Some scientists grew concerned with the official line that India, a nation of 1.4 billion, was approaching herd immunity, or the point at which enough people in the population are immune — either through vaccinations or through earlier infection — that the virus can no longer spread easily. V.K. Paul, head of the Covid-19 task force, said in January that “most of our highly populated districts and cities have had their run of the pandemic.”

The concerned scientists pushed back, according to the three people. Serological studies didn’t necessarily back up the idea, they said. Two people familiar with the research said the government cherry-picked results that suggested a move toward herd immunity.

The vaccination program lost steam as complacency set in.

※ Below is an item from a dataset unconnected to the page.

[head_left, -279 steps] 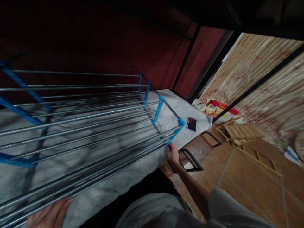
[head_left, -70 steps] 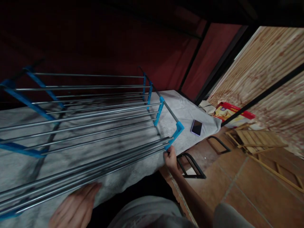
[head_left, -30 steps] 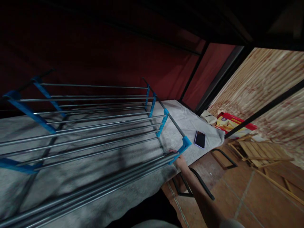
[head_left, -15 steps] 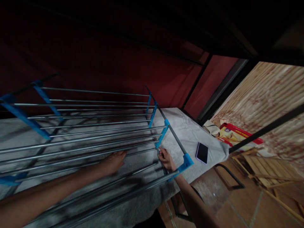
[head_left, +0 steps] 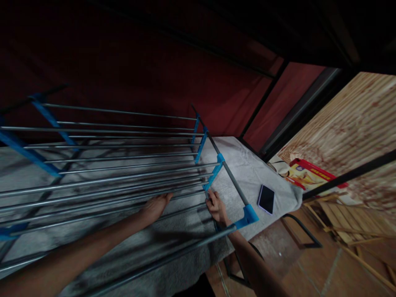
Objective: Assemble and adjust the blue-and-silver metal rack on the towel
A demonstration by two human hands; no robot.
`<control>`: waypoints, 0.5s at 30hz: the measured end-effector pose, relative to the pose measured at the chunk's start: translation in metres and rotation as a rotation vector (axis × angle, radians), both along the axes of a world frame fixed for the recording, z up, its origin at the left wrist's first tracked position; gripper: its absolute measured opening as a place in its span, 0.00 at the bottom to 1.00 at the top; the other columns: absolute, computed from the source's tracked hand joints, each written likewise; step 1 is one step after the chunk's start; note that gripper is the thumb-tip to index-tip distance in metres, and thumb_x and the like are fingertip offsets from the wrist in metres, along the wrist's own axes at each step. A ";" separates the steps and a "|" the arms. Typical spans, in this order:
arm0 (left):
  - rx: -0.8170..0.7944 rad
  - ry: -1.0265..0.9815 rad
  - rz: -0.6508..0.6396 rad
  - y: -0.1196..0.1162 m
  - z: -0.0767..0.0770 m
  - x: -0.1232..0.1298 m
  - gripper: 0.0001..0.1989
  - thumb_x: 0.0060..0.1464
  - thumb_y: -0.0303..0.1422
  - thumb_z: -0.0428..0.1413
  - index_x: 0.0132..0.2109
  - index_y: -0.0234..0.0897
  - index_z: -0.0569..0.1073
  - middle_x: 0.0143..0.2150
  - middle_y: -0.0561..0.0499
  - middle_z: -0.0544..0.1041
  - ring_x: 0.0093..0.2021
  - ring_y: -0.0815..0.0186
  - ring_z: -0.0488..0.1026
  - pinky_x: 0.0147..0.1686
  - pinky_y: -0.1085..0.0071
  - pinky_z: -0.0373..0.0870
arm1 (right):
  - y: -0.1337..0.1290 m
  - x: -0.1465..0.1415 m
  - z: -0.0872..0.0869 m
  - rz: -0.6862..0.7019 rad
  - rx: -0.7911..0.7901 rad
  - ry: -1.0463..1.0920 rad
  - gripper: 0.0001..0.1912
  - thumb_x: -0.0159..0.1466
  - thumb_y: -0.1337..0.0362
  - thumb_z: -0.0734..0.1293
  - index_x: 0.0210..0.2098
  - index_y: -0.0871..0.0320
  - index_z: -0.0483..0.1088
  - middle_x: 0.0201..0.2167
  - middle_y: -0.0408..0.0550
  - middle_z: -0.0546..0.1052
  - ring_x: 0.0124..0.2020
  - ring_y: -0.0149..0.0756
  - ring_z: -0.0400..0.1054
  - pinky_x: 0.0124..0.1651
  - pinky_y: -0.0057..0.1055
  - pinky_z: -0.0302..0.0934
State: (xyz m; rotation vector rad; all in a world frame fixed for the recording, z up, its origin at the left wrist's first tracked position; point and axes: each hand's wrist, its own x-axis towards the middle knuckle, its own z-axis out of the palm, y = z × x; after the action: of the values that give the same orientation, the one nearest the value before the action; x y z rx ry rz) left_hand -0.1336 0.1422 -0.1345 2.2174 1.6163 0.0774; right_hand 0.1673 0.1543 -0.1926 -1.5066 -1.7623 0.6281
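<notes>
Taking twelve o'clock as straight ahead of the person, the nearest thing I see is the front tube [head_left: 185, 248], which rises toward one o'clock and meets a blue corner joint [head_left: 249, 215]. The right forearm passes below this tube.

The right hand [head_left: 217, 206] is at twelve o'clock, its fingers bent narrowly, near the lower end of a blue bracket [head_left: 213, 175]; I cannot tell if they close around something. The left hand [head_left: 156, 206], at eleven o'clock, has its fingers near together, at the lower tubes; whether they grip one, I cannot tell.

Both hands are inside the area of the steel-tube rack [head_left: 123, 177], which stretches from ten to twelve o'clock upon a grey cloth [head_left: 247, 165]. Its tubes run sideways between blue brackets.

At one o'clock a smartphone [head_left: 266, 199] with purple edge lies on the cloth, well apart from the hands. Farther, at two o'clock, a folding wooden chair [head_left: 352, 220] is on the tiled floor [head_left: 312, 268]. Beyond are a red and yellow box [head_left: 312, 173], a patterned curtain [head_left: 343, 128] and, at twelve o'clock, a dark red wall [head_left: 173, 82].
</notes>
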 end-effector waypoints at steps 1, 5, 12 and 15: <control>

The Modi administration began exporting Indian-made vaccines to gain favor with neighbors who might be tempted to take vaccines from China, New Delhi’s regional rival. The government approved only two vaccines for use, both made in India, touting the country’s self-sufficiency. Less than two percent of the population has received two doses.

Rajeev Chandrasekhar, a spokesman for the B.J.P., said there were no shortages when the government exported vaccines and that “the government proactively has expanded production and procurement from alternate sources.”

As vaccinations sputtered, Mr. Modi hit the campaign trail. Several states were holding elections, and he focused specifically on West Bengal, a state controlled by an opposition party. Up until mid-April, Mr. Modi and Amit Shah, the home minister, campaigned relentlessly, drawing crowds of thousands, many not wearing masks and packed closely together. Results of the vote are expected on Sunday.

Though health experts warned of risks, Mr. Modi, an energetic campaigner, seemed to draw strength from the rallies. He told one in mid-April, as India topped 200,000 new daily infections, how happy he was to “see only people and people and nothing else.”

Though several factors are at play and new, more dangerous virus variants might also be involved, many people blame the elections. In a recent hearing, a judge told a lawyer for India’s election commission that “your officers should be booked on murder charges.”

In another court hearing in Delhi, after a lawyer representing the local government complained that Mr. Modi’s administration was not doing enough to help with the acute oxygen shortage, the country’s solicitor general responded: “Let’s try and not be a crybaby.”

Mr. Modi is likely to hold on to power, thanks to a weak opposition and his ability to fire up his Hindu nationalist base. Even his image has changed; Mr. Modi has lost the baseball cap and chic sunglasses he wore a year ago and grown his hair and beard long, reminiscent for some of a Hindu sage.

“He’s just a unique political animal,” said Milan Vaishnav, the director of the South Asia program at the Carnegie Endowment for International Peace. “He has this charisma, an allure, a magnetism, a very compelling personal story, and he has enormous personal credibility with the average voter.”

Even now, Mr. Vaishnav added, “people like Modi and they will find ways to justify it.”